● **Goal of the exercise**
In the entries that follow, the line with "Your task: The" opens the range and the line with "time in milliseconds" closes it; repeat that range exactly, both lines included.

-*-*-

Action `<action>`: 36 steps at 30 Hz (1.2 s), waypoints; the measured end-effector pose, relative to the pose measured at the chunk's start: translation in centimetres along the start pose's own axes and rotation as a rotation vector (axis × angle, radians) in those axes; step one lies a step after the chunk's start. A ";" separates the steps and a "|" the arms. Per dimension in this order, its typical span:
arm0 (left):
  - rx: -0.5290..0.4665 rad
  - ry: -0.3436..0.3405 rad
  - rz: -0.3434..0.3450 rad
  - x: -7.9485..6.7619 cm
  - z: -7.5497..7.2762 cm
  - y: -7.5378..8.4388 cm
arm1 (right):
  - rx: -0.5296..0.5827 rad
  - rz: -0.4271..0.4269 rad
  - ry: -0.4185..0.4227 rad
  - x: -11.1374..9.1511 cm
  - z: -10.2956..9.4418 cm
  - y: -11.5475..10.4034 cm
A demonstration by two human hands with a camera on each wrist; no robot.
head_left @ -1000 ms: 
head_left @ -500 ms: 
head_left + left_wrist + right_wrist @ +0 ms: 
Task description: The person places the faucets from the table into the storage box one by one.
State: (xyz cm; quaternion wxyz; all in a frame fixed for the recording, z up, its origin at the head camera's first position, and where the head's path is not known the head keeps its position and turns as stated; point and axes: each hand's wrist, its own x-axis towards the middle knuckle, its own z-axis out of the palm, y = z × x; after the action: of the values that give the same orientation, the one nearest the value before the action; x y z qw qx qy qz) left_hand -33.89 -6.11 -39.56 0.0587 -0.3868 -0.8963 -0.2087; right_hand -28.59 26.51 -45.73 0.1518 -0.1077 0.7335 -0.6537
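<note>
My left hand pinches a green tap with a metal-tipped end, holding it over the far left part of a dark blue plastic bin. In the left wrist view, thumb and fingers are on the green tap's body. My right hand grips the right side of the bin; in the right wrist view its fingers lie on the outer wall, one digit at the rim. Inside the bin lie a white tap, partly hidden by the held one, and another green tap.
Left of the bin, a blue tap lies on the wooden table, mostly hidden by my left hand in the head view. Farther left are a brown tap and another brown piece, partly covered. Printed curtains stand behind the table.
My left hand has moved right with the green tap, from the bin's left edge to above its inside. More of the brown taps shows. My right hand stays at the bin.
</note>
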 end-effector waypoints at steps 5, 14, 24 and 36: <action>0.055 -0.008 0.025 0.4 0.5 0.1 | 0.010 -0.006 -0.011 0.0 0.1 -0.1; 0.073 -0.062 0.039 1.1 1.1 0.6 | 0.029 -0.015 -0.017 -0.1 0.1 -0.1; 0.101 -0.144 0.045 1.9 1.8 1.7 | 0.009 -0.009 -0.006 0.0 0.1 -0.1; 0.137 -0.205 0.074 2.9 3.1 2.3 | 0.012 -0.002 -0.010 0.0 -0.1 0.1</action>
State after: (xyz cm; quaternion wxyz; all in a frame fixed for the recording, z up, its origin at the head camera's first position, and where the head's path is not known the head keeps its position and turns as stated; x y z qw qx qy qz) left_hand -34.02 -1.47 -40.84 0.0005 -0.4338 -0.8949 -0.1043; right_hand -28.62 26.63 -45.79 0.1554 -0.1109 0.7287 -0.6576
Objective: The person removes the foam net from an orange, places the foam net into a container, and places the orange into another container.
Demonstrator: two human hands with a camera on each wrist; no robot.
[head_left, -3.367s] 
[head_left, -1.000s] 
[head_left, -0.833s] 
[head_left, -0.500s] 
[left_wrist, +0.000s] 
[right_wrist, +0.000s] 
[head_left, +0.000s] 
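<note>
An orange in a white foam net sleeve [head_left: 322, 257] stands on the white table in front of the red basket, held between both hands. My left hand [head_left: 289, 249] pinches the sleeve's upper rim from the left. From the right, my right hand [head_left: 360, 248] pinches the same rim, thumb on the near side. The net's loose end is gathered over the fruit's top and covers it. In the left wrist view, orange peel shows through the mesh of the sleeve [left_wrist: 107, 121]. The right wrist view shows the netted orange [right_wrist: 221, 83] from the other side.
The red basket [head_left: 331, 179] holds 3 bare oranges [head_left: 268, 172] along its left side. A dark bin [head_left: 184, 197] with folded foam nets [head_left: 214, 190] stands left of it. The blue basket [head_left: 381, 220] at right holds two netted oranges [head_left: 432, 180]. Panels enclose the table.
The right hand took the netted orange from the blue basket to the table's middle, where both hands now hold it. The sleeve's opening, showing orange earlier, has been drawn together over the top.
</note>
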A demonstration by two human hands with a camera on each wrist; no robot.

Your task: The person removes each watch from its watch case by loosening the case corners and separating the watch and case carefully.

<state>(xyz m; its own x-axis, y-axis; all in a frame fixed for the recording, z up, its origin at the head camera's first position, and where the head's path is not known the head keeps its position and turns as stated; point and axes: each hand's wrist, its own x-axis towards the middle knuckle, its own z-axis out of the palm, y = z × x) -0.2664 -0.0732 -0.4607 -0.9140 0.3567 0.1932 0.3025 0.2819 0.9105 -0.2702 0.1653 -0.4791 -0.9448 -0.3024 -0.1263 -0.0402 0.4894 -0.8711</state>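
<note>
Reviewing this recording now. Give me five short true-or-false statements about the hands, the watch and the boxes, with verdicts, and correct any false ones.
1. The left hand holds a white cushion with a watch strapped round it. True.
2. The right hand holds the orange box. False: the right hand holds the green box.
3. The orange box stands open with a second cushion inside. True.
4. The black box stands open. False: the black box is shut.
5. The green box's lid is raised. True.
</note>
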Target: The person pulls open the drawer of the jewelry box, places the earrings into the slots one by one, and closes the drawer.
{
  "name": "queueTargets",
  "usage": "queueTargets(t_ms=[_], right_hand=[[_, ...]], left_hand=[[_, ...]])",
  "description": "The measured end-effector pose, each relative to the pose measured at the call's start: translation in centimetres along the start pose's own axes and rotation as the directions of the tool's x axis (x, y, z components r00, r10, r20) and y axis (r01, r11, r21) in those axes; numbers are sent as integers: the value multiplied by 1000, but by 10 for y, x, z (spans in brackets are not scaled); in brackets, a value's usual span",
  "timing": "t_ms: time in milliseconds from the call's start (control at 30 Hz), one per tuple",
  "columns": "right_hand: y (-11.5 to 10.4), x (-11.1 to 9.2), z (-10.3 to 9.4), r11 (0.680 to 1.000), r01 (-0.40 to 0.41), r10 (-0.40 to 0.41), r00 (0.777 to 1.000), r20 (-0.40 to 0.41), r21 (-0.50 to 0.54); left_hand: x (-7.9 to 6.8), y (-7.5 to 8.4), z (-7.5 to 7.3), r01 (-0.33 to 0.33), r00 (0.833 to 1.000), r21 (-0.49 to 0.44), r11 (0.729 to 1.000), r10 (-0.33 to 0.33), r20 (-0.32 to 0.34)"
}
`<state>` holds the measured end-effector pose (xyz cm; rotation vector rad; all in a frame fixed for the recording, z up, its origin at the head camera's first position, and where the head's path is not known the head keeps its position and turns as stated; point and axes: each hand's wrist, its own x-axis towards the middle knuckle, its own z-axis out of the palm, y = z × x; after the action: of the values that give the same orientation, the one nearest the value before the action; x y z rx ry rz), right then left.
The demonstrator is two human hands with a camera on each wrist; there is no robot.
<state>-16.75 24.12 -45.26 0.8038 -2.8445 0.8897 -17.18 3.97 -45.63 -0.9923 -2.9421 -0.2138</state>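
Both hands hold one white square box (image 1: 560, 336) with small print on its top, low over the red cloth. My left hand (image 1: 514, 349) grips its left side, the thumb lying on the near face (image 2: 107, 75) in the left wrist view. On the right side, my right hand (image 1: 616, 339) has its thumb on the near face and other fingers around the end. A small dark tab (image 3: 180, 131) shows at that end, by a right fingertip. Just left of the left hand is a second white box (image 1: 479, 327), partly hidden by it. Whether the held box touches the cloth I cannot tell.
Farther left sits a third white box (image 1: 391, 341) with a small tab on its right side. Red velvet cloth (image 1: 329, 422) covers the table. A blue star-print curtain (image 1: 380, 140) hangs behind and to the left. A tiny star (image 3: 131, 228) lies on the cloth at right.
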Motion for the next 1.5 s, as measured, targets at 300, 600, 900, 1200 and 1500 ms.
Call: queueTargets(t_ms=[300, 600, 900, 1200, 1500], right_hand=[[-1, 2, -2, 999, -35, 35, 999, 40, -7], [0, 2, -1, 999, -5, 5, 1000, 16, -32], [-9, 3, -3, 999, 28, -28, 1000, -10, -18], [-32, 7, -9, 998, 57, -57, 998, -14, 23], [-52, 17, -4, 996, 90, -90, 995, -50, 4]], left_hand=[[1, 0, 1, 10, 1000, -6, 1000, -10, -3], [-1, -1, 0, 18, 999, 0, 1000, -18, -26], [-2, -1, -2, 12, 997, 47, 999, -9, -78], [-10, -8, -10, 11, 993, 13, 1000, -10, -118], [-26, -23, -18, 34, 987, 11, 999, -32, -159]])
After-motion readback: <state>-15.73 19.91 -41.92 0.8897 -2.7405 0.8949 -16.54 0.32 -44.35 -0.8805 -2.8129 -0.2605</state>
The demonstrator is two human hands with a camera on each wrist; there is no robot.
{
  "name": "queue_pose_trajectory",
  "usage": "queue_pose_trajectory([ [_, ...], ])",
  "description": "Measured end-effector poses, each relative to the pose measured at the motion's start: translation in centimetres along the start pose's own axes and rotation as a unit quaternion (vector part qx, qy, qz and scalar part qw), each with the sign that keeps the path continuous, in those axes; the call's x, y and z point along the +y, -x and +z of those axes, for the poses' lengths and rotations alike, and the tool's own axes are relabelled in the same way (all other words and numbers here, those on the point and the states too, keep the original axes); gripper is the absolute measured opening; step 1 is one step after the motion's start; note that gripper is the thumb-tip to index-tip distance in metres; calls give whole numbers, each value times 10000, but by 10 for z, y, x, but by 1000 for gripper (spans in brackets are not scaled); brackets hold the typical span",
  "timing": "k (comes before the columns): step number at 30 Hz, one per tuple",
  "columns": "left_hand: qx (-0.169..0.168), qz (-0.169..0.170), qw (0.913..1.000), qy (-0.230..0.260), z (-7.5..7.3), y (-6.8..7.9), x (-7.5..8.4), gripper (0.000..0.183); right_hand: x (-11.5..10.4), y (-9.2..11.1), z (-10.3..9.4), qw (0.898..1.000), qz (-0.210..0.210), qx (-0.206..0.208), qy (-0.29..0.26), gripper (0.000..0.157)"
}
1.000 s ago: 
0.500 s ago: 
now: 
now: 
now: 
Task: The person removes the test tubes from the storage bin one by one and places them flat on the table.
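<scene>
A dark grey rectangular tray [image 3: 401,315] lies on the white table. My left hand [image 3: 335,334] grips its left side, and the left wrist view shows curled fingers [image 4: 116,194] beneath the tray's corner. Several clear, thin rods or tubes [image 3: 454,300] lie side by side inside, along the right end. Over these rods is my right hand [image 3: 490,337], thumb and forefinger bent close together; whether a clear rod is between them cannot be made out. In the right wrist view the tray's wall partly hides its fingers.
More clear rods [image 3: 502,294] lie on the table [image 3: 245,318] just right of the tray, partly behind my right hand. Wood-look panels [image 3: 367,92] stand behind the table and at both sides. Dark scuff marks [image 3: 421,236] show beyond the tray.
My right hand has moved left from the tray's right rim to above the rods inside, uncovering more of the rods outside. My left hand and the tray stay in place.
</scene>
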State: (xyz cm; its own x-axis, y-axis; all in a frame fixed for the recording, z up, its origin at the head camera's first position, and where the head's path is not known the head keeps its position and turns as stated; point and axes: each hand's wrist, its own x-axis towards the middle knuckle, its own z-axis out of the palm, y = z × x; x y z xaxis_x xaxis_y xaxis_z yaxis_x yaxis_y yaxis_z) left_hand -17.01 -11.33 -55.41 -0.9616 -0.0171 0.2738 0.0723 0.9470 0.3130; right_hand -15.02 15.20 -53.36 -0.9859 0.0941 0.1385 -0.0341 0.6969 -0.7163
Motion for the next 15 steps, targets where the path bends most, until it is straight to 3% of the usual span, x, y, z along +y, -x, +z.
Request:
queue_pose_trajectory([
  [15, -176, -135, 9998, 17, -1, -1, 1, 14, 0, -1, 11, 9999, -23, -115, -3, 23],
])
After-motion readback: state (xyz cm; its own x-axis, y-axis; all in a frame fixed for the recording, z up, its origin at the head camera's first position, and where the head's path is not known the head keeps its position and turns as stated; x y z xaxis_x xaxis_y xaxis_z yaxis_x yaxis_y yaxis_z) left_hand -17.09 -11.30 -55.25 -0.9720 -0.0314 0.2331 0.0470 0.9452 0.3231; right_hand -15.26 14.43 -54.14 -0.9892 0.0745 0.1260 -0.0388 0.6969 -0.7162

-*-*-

● **Result of this exercise**
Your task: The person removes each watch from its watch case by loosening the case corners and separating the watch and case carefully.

<state>(xyz m; its own x-axis, y-axis; all in a frame fixed for the recording, z up, its origin at the head camera's first position, and where the head's path is not known the head keeps its position and turns as stated; point and axes: each hand's wrist, its own x-axis towards the middle knuckle, its own z-axis out of the palm, y = z × x) -0.2664 -0.0732 -0.4607 -0.9140 0.3567 0.1932 0.3025 0.2819 0.9105 -0.2702 0.1653 -0.4791 -0.9448 -0.3024 -0.1263 -0.0402 0.4894 -0.8711</state>
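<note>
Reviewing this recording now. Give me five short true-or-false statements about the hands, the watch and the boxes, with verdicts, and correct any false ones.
1. The left hand holds a white cushion with a watch strapped round it. True.
2. The right hand holds the orange box. False: the right hand holds the green box.
3. The orange box stands open with a second cushion inside. True.
4. The black box stands open. False: the black box is shut.
5. The green box's lid is raised. True.
</note>
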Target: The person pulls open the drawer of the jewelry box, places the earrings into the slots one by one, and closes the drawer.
{
  "name": "queueTargets",
  "usage": "queueTargets(t_ms=[_], right_hand=[[_, ...]], left_hand=[[_, ...]])",
  "description": "The measured end-effector pose, each relative to the pose measured at the call's start: translation in centimetres along the start pose's own axes and rotation as the directions of the tool's x axis (x, y, z components r00, r10, r20) and y axis (r01, r11, r21) in those axes; numbers are sent as integers: the value multiplied by 1000, but by 10 for y, x, z (spans in brackets are not scaled); in brackets, a value's usual span",
  "timing": "t_ms: time in milliseconds from the call's start (control at 30 Hz), one per tuple",

What has been written completes the answer.